Checking if a string is null

Regan Heath regan at
Wed Jul 25 06:00:27 PDT 2007

>> So, "" is < and == null!?
>> and <=,== but not >=!?
> You didn't update all writefln's :)

<hangs head in shame> What can I say, I'm having a bad morning.

> Anyway, it feels like an undefined area in the language. Do the specs
> say anything about how exactly arrays/strings/delegates should compare
> to null? It seems to be more than comparing the pointer part of the
> structs.

Not that I can find.  The array page does say:

"Strings can be copied, compared, concatenated, and appended:"
"with the obvious semantics."

but not much more on the topic.  Under "Array Initialization" we see:

     * Pointers are initialized to null.
     * Dynamic arrays are initialized to having 0 elements.

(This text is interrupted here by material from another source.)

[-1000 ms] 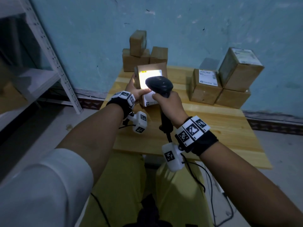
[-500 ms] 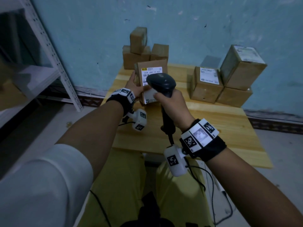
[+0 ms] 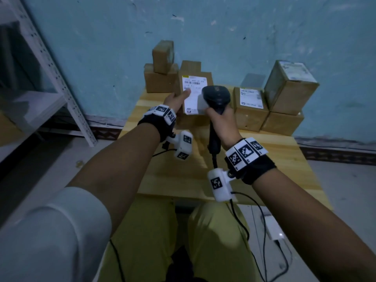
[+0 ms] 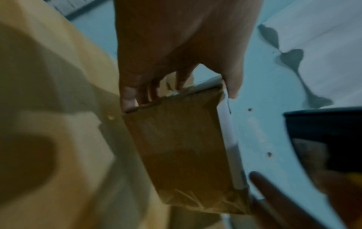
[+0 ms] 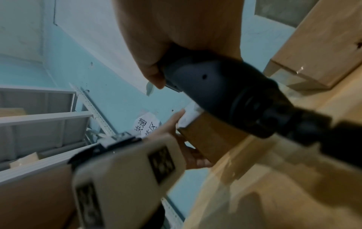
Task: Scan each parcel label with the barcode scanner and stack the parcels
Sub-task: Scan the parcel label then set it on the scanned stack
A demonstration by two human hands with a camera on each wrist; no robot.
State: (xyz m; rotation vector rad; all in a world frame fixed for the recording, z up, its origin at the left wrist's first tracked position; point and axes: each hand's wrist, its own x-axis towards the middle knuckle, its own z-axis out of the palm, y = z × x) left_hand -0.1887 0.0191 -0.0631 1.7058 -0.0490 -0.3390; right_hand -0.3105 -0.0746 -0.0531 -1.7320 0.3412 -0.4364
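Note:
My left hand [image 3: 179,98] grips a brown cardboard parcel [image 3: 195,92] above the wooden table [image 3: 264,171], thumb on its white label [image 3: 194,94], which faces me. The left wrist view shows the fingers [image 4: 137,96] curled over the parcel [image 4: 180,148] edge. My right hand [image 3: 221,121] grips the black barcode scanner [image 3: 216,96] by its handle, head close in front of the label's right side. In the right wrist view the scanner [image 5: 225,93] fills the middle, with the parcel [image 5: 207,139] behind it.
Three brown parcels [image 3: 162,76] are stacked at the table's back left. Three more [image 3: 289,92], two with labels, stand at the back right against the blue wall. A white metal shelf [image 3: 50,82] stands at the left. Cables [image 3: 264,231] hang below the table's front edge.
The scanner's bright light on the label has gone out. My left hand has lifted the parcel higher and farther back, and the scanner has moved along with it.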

Which does not state that an array will be initialised to "null" but 
rather to something with 0 elements.

To my mind something with 0 elements is 'empty' as opposed to being 'non 
existant' which is typically represented by 'null' or a similar value 
(like NAN for floats, 0xFF for char, etc).

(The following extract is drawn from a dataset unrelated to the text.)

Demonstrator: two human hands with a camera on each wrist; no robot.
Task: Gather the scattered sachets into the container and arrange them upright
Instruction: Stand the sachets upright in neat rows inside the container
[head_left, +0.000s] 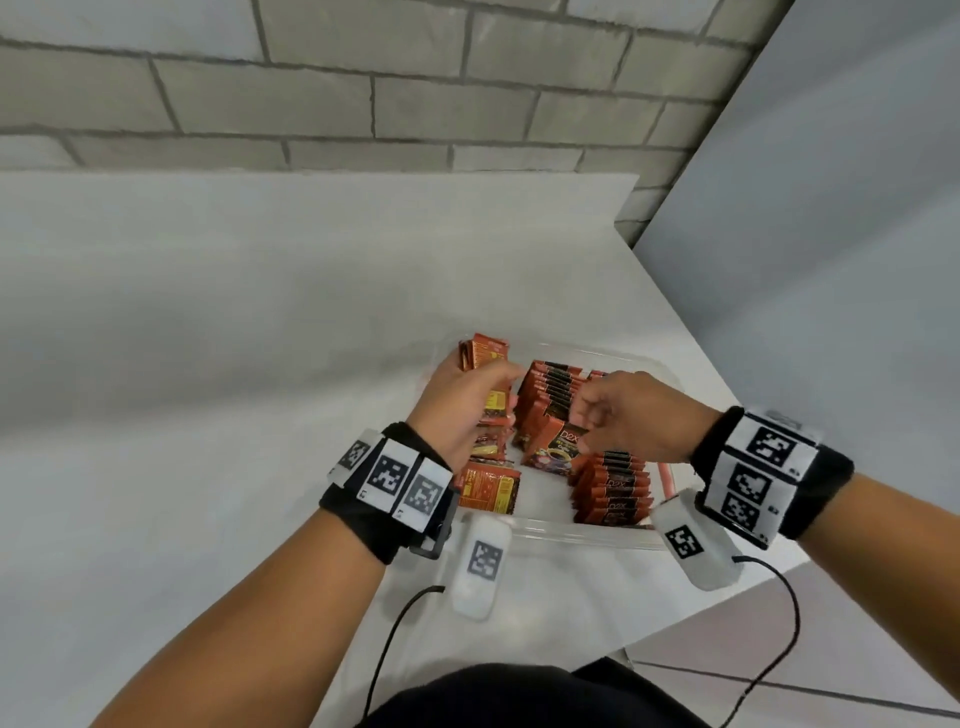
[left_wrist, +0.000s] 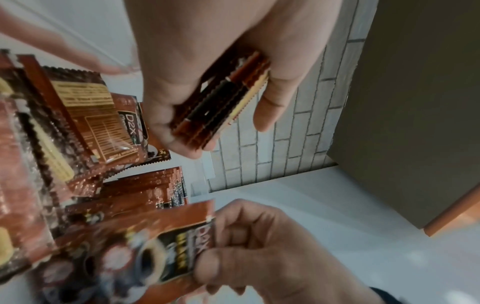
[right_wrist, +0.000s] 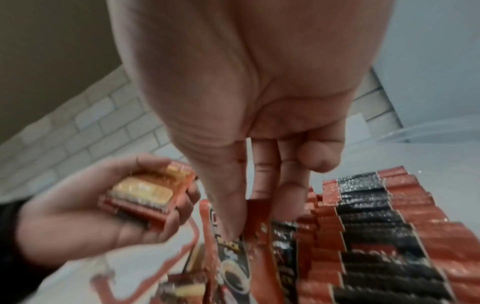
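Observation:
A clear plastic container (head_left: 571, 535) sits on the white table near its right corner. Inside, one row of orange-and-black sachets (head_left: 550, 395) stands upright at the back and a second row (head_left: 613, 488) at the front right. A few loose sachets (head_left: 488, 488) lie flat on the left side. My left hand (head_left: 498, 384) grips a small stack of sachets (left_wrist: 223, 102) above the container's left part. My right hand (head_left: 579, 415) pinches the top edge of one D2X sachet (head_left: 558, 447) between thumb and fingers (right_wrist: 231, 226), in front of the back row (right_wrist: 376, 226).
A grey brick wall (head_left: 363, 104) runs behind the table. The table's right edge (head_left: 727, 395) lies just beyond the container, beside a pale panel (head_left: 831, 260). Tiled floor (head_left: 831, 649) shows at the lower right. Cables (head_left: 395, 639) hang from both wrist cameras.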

So, it seems the spec is hinting/saying that arrays cannot be 
non-existant, only empty (or not empty).

And yet in the current implementation there is clearly a difference 
between 'null' and "" when it comes to arrays.

I'm still firmly in favour of there being 3 distinct states for an array:
  * non existant (null)
  * empty        ("", length == 0)
  * not empty    (length > 0)

That said I'm all firmly in favour of not getting a seg-fault when I 
have a reference to a non-existant array (we currently have this 
behaviour and it's perfect).

All I think that needs 'fixing', and going back to your initial test case:

char[] s = "";

if (s is null) writefln("s is null");
if (s == null) writefln("s == null");		

neither of these tests should evaluate 'true'.

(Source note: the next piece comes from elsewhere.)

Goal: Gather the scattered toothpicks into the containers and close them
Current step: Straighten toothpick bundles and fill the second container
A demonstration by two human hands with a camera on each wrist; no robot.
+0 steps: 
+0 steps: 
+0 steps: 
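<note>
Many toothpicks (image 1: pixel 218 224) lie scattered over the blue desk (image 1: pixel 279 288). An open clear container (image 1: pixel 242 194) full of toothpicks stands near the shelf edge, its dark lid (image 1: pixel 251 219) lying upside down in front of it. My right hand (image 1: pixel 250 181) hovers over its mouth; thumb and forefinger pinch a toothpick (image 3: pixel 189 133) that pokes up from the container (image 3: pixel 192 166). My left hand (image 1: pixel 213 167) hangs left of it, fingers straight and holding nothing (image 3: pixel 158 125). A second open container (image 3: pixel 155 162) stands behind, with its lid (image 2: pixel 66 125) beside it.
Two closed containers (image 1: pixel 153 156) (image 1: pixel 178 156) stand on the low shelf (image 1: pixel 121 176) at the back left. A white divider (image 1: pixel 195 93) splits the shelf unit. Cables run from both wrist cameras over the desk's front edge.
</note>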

The fact that the latter does indicates to me that the array compare is 
first comparing length, seeing they're both 0 and assuming the arrays 
must be equal.

I think instead it should also check the data pointer because in the 
case of "" the data pointer is non-null.  The same is true for a zero 
length slice i.e. s[0..0], it exists (data pointer is non-null) but is 
empty (length is zero).

In short, the compare function should recognise the 3 states:
  * non existant (data pointer is null)
  * empty        (data pointer is non-null, length is zero)
  * not empty    (length is > zero)

and never make the mistake of calling an array in one state equal to an 
array in another state.


p.s. I am cross-posting and setting followup to digitalmars.D as it has 
become more of a theory/discussion on D than a learning exercise :)

p.p.s Plus, I figure if Manfred cannot recall a discussion on this topic 
we probably need another one about now.